##### Extracted records

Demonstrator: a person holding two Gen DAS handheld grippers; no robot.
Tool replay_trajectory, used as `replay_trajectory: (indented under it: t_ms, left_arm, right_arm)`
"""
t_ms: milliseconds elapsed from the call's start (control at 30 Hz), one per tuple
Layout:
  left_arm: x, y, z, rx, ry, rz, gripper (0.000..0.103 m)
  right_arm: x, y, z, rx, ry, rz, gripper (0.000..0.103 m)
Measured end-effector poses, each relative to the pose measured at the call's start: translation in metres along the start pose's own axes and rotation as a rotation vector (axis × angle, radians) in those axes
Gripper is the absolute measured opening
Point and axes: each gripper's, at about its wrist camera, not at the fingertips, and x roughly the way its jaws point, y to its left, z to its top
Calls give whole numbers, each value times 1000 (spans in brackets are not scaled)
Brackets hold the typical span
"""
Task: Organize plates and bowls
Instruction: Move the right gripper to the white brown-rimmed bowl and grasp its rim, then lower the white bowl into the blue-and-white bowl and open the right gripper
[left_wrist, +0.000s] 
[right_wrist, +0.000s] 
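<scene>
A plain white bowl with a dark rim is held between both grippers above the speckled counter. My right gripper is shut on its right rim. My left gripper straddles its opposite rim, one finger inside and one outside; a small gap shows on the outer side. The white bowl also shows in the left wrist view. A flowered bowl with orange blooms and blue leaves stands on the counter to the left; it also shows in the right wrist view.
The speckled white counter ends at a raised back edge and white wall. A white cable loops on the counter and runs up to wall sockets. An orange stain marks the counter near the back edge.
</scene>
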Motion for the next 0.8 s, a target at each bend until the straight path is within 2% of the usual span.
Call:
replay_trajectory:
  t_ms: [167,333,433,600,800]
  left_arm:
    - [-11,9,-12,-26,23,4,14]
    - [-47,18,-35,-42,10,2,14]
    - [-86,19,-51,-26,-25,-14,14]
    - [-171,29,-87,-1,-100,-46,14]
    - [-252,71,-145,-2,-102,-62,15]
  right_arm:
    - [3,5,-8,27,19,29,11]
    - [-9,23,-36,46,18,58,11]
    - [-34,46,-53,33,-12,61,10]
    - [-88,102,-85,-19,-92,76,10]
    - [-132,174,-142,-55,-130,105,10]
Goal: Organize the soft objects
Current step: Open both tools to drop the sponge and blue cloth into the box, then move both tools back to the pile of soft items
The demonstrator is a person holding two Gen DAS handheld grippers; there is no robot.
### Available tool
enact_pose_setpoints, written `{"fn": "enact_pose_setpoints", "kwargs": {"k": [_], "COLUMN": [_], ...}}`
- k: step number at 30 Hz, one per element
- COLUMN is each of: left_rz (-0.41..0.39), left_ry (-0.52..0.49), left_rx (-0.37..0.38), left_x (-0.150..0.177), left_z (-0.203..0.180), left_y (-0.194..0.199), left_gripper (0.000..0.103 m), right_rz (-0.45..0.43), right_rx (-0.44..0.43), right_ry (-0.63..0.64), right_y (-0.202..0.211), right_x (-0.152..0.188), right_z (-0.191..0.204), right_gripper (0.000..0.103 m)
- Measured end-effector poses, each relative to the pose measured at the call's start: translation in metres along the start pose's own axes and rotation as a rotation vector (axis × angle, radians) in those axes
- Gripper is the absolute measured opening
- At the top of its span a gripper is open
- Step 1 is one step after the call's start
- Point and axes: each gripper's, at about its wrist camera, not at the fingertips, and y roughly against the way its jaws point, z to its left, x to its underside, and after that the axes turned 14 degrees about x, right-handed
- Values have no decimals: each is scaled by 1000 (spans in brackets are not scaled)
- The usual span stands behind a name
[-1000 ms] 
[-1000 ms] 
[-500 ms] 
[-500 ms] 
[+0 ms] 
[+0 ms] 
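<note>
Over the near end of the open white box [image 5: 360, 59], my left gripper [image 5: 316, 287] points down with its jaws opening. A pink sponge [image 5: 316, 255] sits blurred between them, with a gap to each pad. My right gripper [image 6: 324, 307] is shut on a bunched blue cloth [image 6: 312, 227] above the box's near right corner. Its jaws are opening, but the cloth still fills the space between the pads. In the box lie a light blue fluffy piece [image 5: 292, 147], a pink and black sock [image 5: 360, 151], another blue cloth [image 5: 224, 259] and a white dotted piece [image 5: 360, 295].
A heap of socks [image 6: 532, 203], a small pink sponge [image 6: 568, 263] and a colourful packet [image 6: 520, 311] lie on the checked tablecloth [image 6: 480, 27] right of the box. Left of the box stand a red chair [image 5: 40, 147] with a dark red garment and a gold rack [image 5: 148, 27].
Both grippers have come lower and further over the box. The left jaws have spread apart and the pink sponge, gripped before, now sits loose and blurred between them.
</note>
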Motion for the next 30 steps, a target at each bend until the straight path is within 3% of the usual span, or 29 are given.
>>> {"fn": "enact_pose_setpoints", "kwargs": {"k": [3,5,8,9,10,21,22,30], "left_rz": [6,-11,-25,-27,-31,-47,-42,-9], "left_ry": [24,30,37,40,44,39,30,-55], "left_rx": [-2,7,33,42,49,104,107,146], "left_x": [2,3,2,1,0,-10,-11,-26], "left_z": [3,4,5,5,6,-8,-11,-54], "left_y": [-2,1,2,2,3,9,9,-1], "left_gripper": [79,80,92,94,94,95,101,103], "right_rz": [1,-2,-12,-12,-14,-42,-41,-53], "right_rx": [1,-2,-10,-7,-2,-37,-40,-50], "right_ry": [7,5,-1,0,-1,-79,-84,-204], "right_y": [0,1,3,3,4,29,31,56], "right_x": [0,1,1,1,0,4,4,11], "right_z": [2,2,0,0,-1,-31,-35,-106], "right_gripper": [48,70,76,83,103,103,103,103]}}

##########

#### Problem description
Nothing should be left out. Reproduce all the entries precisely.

#### Response area
Demonstrator: a person holding two Gen DAS handheld grippers; no robot.
Tool replay_trajectory, used as `replay_trajectory: (indented under it: t_ms, left_arm, right_arm)`
"""
t_ms: milliseconds elapsed from the call's start (control at 30 Hz), one per tuple
Layout:
  left_arm: x, y, z, rx, ry, rz, gripper (0.000..0.103 m)
  right_arm: x, y, z, rx, ry, rz, gripper (0.000..0.103 m)
Measured end-effector poses, each relative to the pose measured at the call's start: translation in metres along the start pose's own axes and rotation as a rotation vector (axis × angle, radians) in those axes
Gripper is the absolute measured opening
Point and axes: each gripper's, at about its wrist camera, not at the fingertips, and x roughly the way its jaws point, y to its left, z to its top
Calls give whole numbers, each value times 1000 (spans in brackets are not scaled)
Brackets hold the typical span
"""
Task: Organize plates and bowls
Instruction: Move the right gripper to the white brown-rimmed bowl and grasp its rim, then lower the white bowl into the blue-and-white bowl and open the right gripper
[left_wrist, +0.000s] 
[right_wrist, +0.000s] 
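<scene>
A plain white bowl with a dark rim is held between both grippers above the speckled counter. My right gripper is shut on its right rim. My left gripper straddles its opposite rim, one finger inside and one outside; a small gap shows on the outer side. The white bowl also shows in the left wrist view. A flowered bowl with orange blooms and blue leaves stands on the counter to the left; it also shows in the right wrist view.
The speckled white counter ends at a raised back edge and white wall. A white cable loops on the counter and runs up to wall sockets. An orange stain marks the counter near the back edge.
</scene>
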Motion for the next 0.8 s, a target at each bend until the straight path is within 2% of the usual span.
Call:
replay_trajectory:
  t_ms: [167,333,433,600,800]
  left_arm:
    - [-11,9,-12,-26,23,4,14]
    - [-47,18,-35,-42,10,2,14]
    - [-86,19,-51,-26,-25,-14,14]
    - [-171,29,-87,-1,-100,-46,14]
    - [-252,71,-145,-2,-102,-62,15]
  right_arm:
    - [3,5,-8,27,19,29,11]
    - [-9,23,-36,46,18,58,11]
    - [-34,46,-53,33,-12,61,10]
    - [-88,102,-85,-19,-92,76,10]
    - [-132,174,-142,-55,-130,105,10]
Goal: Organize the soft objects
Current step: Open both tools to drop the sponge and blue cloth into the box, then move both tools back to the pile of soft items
The demonstrator is a person holding two Gen DAS handheld grippers; there is no robot.
### Available tool
enact_pose_setpoints, written `{"fn": "enact_pose_setpoints", "kwargs": {"k": [_], "COLUMN": [_], ...}}`
- k: step number at 30 Hz, one per element
- COLUMN is each of: left_rz (-0.41..0.39), left_ry (-0.52..0.49), left_rx (-0.37..0.38), left_x (-0.150..0.177), left_z (-0.203..0.180), left_y (-0.194..0.199), left_gripper (0.000..0.103 m), right_rz (-0.45..0.43), right_rx (-0.44..0.43), right_ry (-0.63..0.64), right_y (-0.202..0.211), right_x (-0.152..0.188), right_z (-0.191..0.204), right_gripper (0.000..0.103 m)
- Measured end-effector poses, each relative to the pose measured at the call's start: translation in metres along the start pose's own axes and rotation as a rotation vector (axis × angle, radians) in those axes
- Gripper is the absolute measured opening
- At the top of its span a gripper is open
- Step 1 is one step after the call's start
- Point and axes: each gripper's, at about its wrist camera, not at the fingertips, and y roughly against the way its jaws point, z to its left, x to its underside, and after that the axes turned 14 degrees about x, right-handed
- Values have no decimals: each is scaled by 1000 (spans in brackets are not scaled)
- The usual span stands behind a name
[-1000 ms] 
[-1000 ms] 
[-500 ms] 
[-500 ms] 
[+0 ms] 
[+0 ms] 
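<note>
Over the near end of the open white box [image 5: 360, 59], my left gripper [image 5: 316, 287] points down with its jaws opening. A pink sponge [image 5: 316, 255] sits blurred between them, with a gap to each pad. My right gripper [image 6: 324, 307] is shut on a bunched blue cloth [image 6: 312, 227] above the box's near right corner. Its jaws are opening, but the cloth still fills the space between the pads. In the box lie a light blue fluffy piece [image 5: 292, 147], a pink and black sock [image 5: 360, 151], another blue cloth [image 5: 224, 259] and a white dotted piece [image 5: 360, 295].
A heap of socks [image 6: 532, 203], a small pink sponge [image 6: 568, 263] and a colourful packet [image 6: 520, 311] lie on the checked tablecloth [image 6: 480, 27] right of the box. Left of the box stand a red chair [image 5: 40, 147] with a dark red garment and a gold rack [image 5: 148, 27].
Both grippers have come lower and further over the box. The left jaws have spread apart and the pink sponge, gripped before, now sits loose and blurred between them.
</note>
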Motion for the next 30 steps, a target at each bend until the straight path is within 3% of the usual span, or 29 are given.
>>> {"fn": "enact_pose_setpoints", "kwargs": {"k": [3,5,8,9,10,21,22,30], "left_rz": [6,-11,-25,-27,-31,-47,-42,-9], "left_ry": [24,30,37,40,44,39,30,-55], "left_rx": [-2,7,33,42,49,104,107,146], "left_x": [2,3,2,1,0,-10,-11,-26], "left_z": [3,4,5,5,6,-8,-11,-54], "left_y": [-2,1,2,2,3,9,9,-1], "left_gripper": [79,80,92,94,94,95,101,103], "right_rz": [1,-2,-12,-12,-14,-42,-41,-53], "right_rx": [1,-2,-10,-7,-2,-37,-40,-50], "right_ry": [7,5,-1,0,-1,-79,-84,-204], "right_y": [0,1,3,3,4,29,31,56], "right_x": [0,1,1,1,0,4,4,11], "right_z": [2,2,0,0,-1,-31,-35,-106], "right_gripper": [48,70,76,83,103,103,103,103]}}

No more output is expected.